Тим говорил, говорил, а Гоша отчего-то хоть и слушал, но в глаза ему смотреть перестал. Неприятно было как-то. А когда тот подошёл и на обручальное кольцо тыкнул, что у Тима на пальце, зубы сильнее стиснул.
— Это ещё что? Я у Машки такое видел. — Задумчиво проговорил. — Вы… вы что? Поженились, что ли? — Недоверчиво глянул.
— Поженились! А толку-то?!
— Втихую… — Не одобрил такой задумки Гоша и презрительно фыркнул, отворачиваясь.
— Не знаю, почему так. Машка сказала, пока не хочет афишировать. Не хочет, и не надо, мне-то что? Мне она нужна была, а не толпа незнакомых людей.
— Ну… тут как раз всё понятно: она слишком долго о своих отношениях кричала, вот сейчас и захотелось тишины. Значит, от тебя жена ушла… — Констатировал Гоша факт, а Тиму будто солью по ране.
— Давай ты, не ломайся уже как девица, и мозги нам не пудри. Чем быстрее скажешь, тем быстрее разгребём! — Не сдержался Марат и Тим горько ухмыльнулся, видимо, с неизбежным смирившись.
Вздохнул глубоко, лицо ладонями растёр, приводя себя в чувства. Глянул на присутствующих мутным, уставшим взглядом, и обречённо голову опустил.
— Я не знаю… не знаю, что произошло. Она всегда говорила, что семью хочет, что детей… Расписались — весёлая такая ходила, улыбалась. Ей непросто было к новому статусу, к новым условиям привыкнуть, но Машка ведь не из тех, кто перед трудностями пасует. Справлялась. Хорошо справлялась. И ей это нравилось. — Пробормотал растерянно. — Мне так казалось. — Добавил совсем неуверенно. — А потом хрень какая-то с ней происходить начала. Она задумчивая стала, к слезам близкая… Всё больше молчала…
— То есть семейная жизнь удалась. — В его размышления Марат вклинился.
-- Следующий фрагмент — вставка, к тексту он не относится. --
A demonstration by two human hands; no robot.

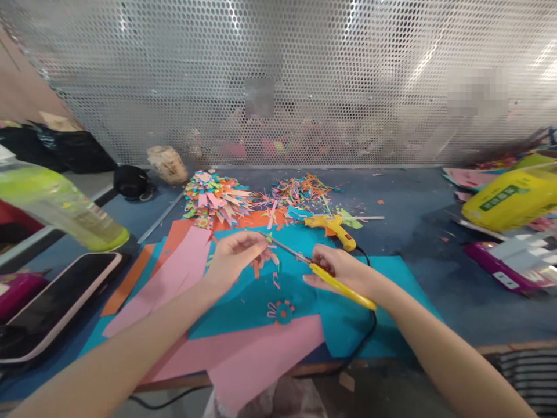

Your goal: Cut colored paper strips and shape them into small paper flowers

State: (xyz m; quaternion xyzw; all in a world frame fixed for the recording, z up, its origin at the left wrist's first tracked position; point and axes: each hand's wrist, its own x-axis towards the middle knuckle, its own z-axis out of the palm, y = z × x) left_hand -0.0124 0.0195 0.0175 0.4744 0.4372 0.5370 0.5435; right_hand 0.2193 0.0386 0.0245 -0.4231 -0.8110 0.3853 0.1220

Тим на это замечание молча растёр затёкшую шею, Гоша нетерпеливо цыкнул зубом.
— Я всё понять пытался, что происходит с ней. Машка отнекивалась. А с другой стороны, у каждого бывают такие моменты. Вот и не давил. А потом в Москву на пару дней уехал, у меня ведь там бизнес. День звоню, второй — она не отвечает. Сорвался, приехал, а в квартире пусто. Друзей её обзвонил, обошёл — все молчат. В итоге как ищейка последняя, в бумаги полез.
— И тут нашло озарение! — Презрительно скривился тот, который брат.
— Марат! — Прикрикнул Гоша, его успокаивая.